2,5% só 2,5% estão a brincar? 3% consegue-se sem governo!!!

Ha 16.08.2017

Então o Diabo perdeu o mapa? Ou fachola vai para Espanha e não voltes

Anónimo 16.08.2017

Anónimos extorsionários dos direitos adquiridos, não contem que entre em diálogo convosco, vocês ou são retardados ou são pessoas de má índole: "Nas conclusões preliminares da missão do FMI a Espanha divulgadas hoje em Madrid, os técnicos da instituição estimam que o Produto Interno Bruto (PIB) aumente 3,1% este ano, um valor que até pode ser mais elevado visto que "o impulso gerado pelas reformas efectuadas pode ser maior do que o estimado"." (Lusa, 18 de julho de 2017) www.jornaldenegocios.pt/economia/detalhe/fmi-preve-crescimento-de-31-em-espanha-mas-insta-madrid-reduzir-divida-publica- Do elevado crescimento da Irlanda e do Leste vão vocês pesquisar às fontes que tempo não vos falta...

Anónimo 16.08.2017

Não se admirem com a insólita glorificação do anémico crescimento económico português face a seus pares.

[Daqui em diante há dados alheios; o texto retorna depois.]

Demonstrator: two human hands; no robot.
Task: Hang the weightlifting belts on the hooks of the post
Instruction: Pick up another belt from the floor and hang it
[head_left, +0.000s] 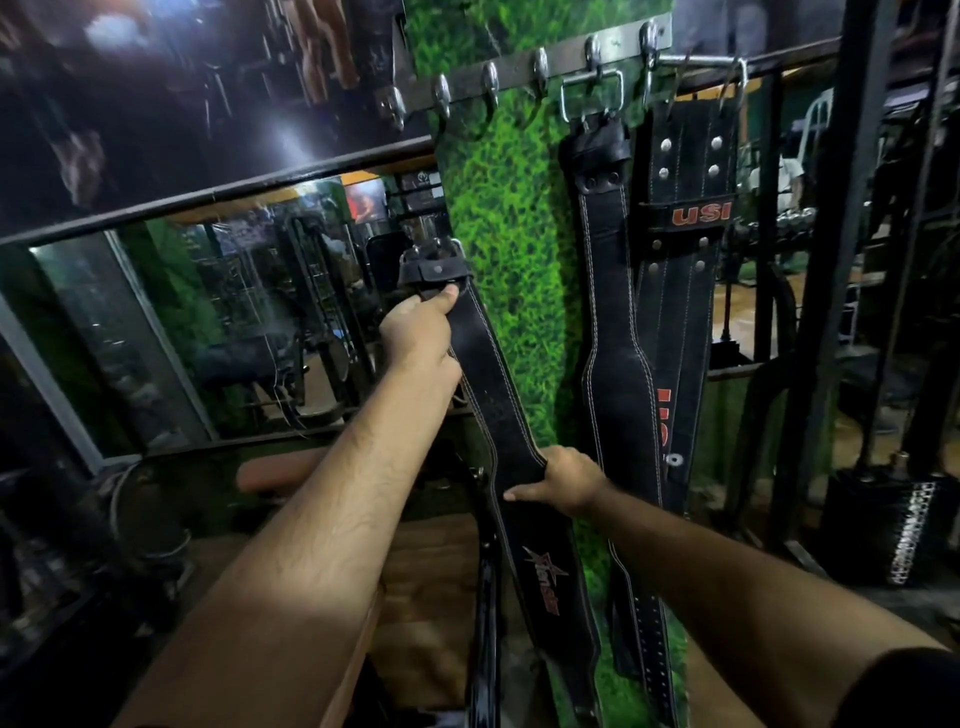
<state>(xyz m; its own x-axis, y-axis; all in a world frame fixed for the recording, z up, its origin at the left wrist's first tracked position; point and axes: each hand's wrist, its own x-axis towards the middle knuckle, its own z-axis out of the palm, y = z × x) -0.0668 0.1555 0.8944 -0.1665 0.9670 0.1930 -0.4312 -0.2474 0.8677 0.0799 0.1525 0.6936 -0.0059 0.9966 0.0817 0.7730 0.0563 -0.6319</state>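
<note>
A black leather belt (483, 374) with a red star logo runs from its buckle (434, 260) down across the grass-covered post (509, 218). My left hand (418, 327) grips it just below the buckle, well beneath the metal hook rail (524, 70). My right hand (563, 480) holds the belt's wide middle. Two more black belts hang on the post: one (610, 291) from a steel buckle on a hook, and a USI belt (685, 218) at the right. Several hooks on the rail's left part carry nothing.
A mirror (244, 312) fills the wall to the left of the post. A wooden bench top (415, 587) lies below my arms. Black metal rack uprights (826, 260) stand at the right, with a weight stack (904, 530) near the floor.
</note>
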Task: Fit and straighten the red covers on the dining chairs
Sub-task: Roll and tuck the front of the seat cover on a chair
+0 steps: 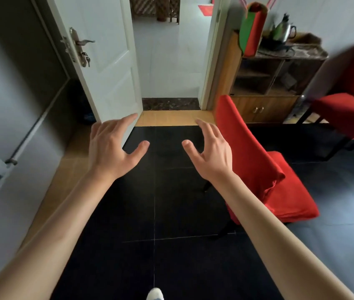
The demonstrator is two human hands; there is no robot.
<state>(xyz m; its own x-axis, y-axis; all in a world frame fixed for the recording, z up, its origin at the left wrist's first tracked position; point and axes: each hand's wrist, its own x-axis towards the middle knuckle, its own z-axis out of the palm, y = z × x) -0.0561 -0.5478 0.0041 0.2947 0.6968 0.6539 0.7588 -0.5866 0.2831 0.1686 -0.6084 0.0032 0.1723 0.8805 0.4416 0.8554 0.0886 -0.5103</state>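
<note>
A dining chair in a red cover (pixel 256 161) stands on the dark floor just right of centre, its back towards the doorway and its seat towards the right. The cover bunches in a fold where back meets seat. A second red-covered chair (pixel 351 100) stands at the far right, blurred. My left hand (pixel 111 148) and my right hand (pixel 210 150) are stretched out in front of me over the floor, fingers spread and relaxed, holding nothing. My right hand is in front of the near chair's back; whether it touches is unclear.
An open white door (pixel 106 68) with keys in its lock leads to a tiled hallway ahead. A wooden cabinet (pixel 264 87) with a kettle and a red-green roll stands behind the chairs. A grey wall with a rail runs along the left. My shoe shows at the bottom.
</note>
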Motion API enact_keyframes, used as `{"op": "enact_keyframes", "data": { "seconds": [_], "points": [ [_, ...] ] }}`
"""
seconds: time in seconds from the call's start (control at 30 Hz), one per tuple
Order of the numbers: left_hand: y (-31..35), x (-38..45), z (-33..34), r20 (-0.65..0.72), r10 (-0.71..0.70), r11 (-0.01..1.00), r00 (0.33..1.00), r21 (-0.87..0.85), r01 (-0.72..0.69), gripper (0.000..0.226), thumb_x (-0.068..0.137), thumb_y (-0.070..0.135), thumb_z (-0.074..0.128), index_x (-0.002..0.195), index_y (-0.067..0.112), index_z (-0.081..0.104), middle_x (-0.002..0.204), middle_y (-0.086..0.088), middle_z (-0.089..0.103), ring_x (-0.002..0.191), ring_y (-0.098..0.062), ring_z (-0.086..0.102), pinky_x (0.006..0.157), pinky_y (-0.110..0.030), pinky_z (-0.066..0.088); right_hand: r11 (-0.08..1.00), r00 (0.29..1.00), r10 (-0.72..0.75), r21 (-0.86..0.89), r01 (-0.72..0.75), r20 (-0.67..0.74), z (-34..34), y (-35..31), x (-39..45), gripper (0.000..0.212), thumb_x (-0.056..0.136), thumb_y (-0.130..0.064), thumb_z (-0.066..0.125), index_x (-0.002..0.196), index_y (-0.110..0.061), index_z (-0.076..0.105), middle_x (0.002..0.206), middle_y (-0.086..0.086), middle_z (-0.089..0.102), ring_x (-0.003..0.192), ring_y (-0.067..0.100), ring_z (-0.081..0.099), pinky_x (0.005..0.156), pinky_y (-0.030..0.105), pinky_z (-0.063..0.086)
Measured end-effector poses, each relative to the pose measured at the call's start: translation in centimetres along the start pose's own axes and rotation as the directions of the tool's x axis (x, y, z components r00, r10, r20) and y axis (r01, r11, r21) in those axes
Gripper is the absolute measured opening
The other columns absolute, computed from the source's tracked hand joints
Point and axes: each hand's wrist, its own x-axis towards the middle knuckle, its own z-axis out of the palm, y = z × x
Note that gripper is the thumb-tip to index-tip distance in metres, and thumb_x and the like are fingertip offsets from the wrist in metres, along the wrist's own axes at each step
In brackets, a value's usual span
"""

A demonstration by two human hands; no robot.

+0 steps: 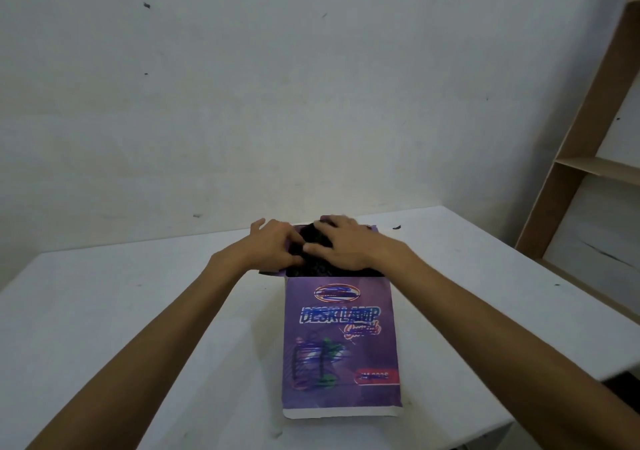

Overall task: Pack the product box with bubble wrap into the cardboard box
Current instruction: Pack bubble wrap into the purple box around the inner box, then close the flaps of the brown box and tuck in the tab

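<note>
A purple product box [341,345] printed "DESK LAMP" lies flat on the white table [121,328], its printed face up and its long side running away from the person. Its far end is open, with purple flaps [273,271] spread to the sides, and a dark, bumpy mass that looks like black bubble wrap [311,262] fills the opening. Both hands are at that far end of the box. The left hand [273,245] sits on the left side of the opening, fingers curled down into the dark wrap, thumb out toward the wall. The right hand [341,242] lies over the top of the wrap, fingers spread and fairly straight, pressing flat on it rather than gripping; it is a little blurred. The two hands nearly touch over the middle of the opening. Behind the box, past the table's far edge, stands a plain white wall [277,86] with a few dark specks. To the right of the box, beyond the table's corner, leans a brown wooden shelf frame [571,179].
</note>
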Motion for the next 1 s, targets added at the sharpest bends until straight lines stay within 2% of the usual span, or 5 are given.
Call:
{"op": "enact_keyframes", "data": {
  "seconds": [0.3, 0.47, 0.57, 0.73, 1.0],
  "points": [
    [-1.3, -5.1, 1.6, 0.025, -0.306, 0.568, 0.952, -0.798, 0.203, 0.094, 0.077, 0.073, 0.052, 0.155, 0.031, 0.023, 0.162, 0.003, 0.026, 0.140, -0.018, 0.037, 0.111, -0.035, 0.035, 0.999, 0.986, -0.005, -0.053, 0.014, 0.169, 2.5, 0.9, 1.6, 0.078, 0.095, -0.073, 0.020, 0.160, -0.029, 0.013, 0.169, 0.000, 0.008, 0.154, 0.030, 0.005, 0.121, 0.057, 0.010],
    [2.2, -5.4, 2.4, -0.035, -0.161, 0.609, 0.986, -0.790, 0.071, 0.095, 0.085, 0.062, 0.050, 0.153, 0.040, -0.013, 0.162, 0.019, 0.014, 0.146, -0.008, 0.026, 0.117, -0.036, 0.031, 0.999, 0.990, -0.048, 0.030, 0.044, 0.134, 2.3, 1.2, 1.0, 0.086, 0.088, -0.081, 0.018, 0.159, -0.032, 0.019, 0.167, -0.002, 0.017, 0.153, 0.028, 0.015, 0.119, 0.058, 0.017],
    [3.2, -5.5, 3.2, -0.052, -0.011, 0.788, 0.999, -0.615, -0.023, 0.068, 0.089, 0.064, 0.043, 0.145, 0.054, 0.006, 0.152, 0.036, 0.011, 0.140, 0.018, 0.013, 0.116, -0.016, 0.021, 0.949, 0.996, -0.091, 0.306, 0.081, 0.019, 1.2, 1.7, -0.6, 0.069, 0.097, -0.067, 0.032, 0.152, -0.027, 0.038, 0.153, -0.002, 0.046, 0.138, 0.020, 0.044, 0.112, 0.038, 0.034],
    [2.1, -4.7, 4.4, -0.048, -0.019, 0.896, 0.999, -0.445, -0.005, 0.089, 0.087, 0.079, 0.028, 0.157, 0.026, 0.015, 0.164, 0.014, 0.009, 0.150, -0.001, 0.000, 0.124, -0.032, 0.004, 0.975, 0.956, -0.028, 0.202, 0.090, -0.293, 0.7, 5.1, -3.6, 0.043, 0.101, -0.040, 0.051, 0.138, -0.021, 0.056, 0.141, 0.005, 0.057, 0.131, 0.025, 0.051, 0.107, 0.041, 0.041],
    [-1.3, -5.9, 3.9, -0.177, 0.012, 0.894, 0.984, -0.438, -0.090, 0.047, 0.103, 0.007, 0.039, 0.145, 0.028, 0.047, 0.152, 0.014, 0.041, 0.140, -0.001, 0.035, 0.111, -0.021, 0.037, 0.870, 0.904, 0.321, 0.465, -0.164, -0.282, 1.8, 8.8, -7.4, 0.047, 0.103, -0.038, 0.048, 0.146, -0.018, 0.045, 0.142, 0.008, 0.058, 0.115, 0.023, 0.062, 0.089, 0.031, 0.048]
  ]
}}
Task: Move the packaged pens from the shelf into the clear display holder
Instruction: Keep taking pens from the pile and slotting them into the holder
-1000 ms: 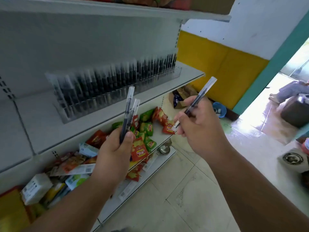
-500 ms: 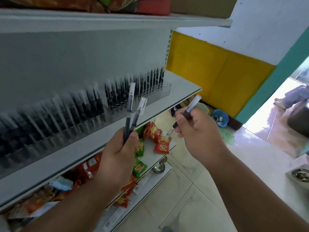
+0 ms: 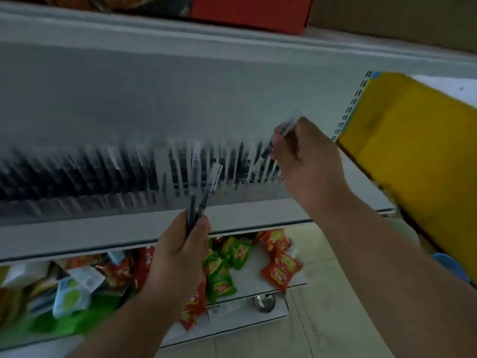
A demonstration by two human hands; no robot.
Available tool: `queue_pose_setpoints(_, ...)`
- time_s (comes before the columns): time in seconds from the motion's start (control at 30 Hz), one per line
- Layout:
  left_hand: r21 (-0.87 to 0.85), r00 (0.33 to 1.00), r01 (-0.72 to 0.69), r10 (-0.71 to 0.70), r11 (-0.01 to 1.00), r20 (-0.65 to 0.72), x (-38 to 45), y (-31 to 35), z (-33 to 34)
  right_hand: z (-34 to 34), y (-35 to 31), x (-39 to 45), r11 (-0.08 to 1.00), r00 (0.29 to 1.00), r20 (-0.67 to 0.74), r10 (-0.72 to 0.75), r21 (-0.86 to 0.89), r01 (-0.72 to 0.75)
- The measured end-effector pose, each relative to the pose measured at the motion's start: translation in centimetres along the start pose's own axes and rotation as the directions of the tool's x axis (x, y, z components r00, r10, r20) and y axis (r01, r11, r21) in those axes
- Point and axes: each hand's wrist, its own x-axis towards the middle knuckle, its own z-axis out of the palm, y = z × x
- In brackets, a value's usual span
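A long clear display holder (image 3: pixel 144 200) runs along the grey shelf (image 3: pixel 77 236), filled with several upright black pens in clear sleeves; it is motion-blurred. My left hand (image 3: pixel 178 254) grips two packaged pens (image 3: pixel 200 192) upright in front of the holder's middle. My right hand (image 3: pixel 307 161) pinches one packaged pen (image 3: pixel 286 130), tip pointing down toward the slots at the holder's right end.
An upper shelf (image 3: pixel 232 34) overhangs the holder with red boxes on it. Below, a lower shelf (image 3: pixel 258 288) carries red and green snack packets and small boxes. A yellow wall panel (image 3: pixel 413 156) stands to the right, tiled floor beneath.
The view has swung left and up toward the shelf. My right hand has risen and carried its pen over to the holder's right end. My left hand keeps its two pens.
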Motion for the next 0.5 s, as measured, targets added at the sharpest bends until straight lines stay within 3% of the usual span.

Em Portugal o mirabolante mote diz que não existem forças de mercado, em especial do sector público para dentro, e por isso não se pode reestruturar uma organização portuguesa com recurso a despedimentos ou desalocação de oneroso factor produtivo trabalho que seja desnecessário e injustificável à luz dos mais básicos e elementares princípios da boa gestão lean, da racionalidade económica, do avanço tecnológico e das condições de oferta e procura reais existentes em dado momento ou período de tempo.